## WORK ORDER:
Copy all lines below containing "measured".

## Saved data entries:
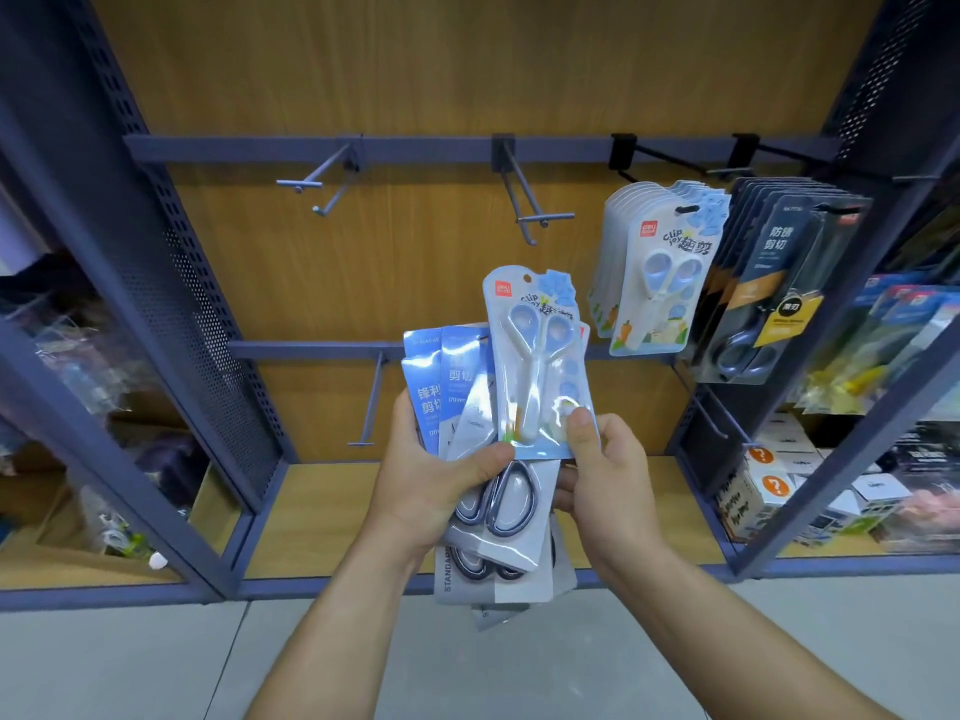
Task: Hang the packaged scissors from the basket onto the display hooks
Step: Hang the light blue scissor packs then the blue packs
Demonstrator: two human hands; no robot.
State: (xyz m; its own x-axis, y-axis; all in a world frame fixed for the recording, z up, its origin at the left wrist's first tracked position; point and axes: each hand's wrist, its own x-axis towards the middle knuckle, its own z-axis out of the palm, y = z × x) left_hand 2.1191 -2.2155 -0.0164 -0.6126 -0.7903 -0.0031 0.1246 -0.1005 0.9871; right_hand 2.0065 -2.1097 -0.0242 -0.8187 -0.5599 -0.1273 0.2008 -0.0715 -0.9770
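While our left hand (441, 491) grips the fanned stack of packs (511, 517) and our right hand (605, 475) pinches the pale-blue scissors pack (535, 366) by its lower edge, below the hooks, the stack could slip loose as we reach for the matching hung packs (657, 283).

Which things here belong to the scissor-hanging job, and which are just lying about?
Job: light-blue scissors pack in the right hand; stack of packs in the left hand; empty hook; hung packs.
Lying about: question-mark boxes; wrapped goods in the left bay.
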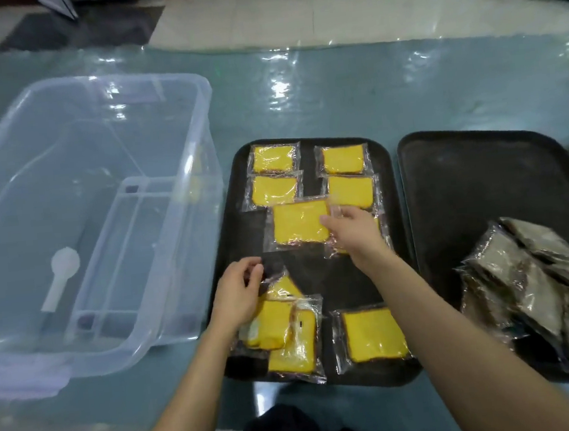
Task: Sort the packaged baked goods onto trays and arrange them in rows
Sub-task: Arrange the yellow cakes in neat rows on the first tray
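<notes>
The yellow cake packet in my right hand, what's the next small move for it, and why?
Probably shift it left and lay it just below the second left-column packet. The right hand pinches the held packet over the black tray; that column shows only two packets, with bare tray showing below them.

Right hand [349,230] pinches a yellow cake packet [299,222] over the black tray [323,280]; left hand [238,295] pinches a piled packet [284,285] at the tray's near-left corner.
</notes>
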Motion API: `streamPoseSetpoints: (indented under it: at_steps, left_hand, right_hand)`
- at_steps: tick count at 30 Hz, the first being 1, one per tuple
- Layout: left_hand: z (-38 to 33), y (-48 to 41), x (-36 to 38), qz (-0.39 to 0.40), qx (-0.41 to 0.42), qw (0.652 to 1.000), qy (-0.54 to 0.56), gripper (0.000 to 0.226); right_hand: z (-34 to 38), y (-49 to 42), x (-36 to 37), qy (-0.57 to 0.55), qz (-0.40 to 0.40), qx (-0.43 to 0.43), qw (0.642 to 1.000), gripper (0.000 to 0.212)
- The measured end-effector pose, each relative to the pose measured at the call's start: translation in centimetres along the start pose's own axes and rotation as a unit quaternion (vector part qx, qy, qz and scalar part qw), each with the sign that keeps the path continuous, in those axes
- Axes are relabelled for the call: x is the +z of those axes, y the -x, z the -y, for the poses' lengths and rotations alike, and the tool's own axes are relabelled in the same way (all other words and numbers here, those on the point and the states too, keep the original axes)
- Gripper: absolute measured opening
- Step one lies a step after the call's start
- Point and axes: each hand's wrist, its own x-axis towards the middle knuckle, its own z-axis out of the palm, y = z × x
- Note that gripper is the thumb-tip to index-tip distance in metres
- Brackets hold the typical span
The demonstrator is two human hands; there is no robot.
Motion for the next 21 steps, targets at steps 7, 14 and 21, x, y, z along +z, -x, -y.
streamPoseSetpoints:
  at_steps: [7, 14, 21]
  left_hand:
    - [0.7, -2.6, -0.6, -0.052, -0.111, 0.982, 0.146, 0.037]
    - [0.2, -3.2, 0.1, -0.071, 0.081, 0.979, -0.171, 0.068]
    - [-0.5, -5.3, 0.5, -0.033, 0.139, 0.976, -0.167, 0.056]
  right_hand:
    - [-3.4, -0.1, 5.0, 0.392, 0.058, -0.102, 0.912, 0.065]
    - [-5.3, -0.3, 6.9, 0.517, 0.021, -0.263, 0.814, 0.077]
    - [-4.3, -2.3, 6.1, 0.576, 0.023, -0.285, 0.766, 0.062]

## YOUR RESPONSE:
- The measured end-effector pose, each relative to the pose measured at the call's start: translation in centimetres along the start pose's own axes and rotation as a unit quaternion (vector part qx, qy, qz and scalar part qw), each with the sign that keeps the path continuous, in those axes
- Gripper: absolute measured opening

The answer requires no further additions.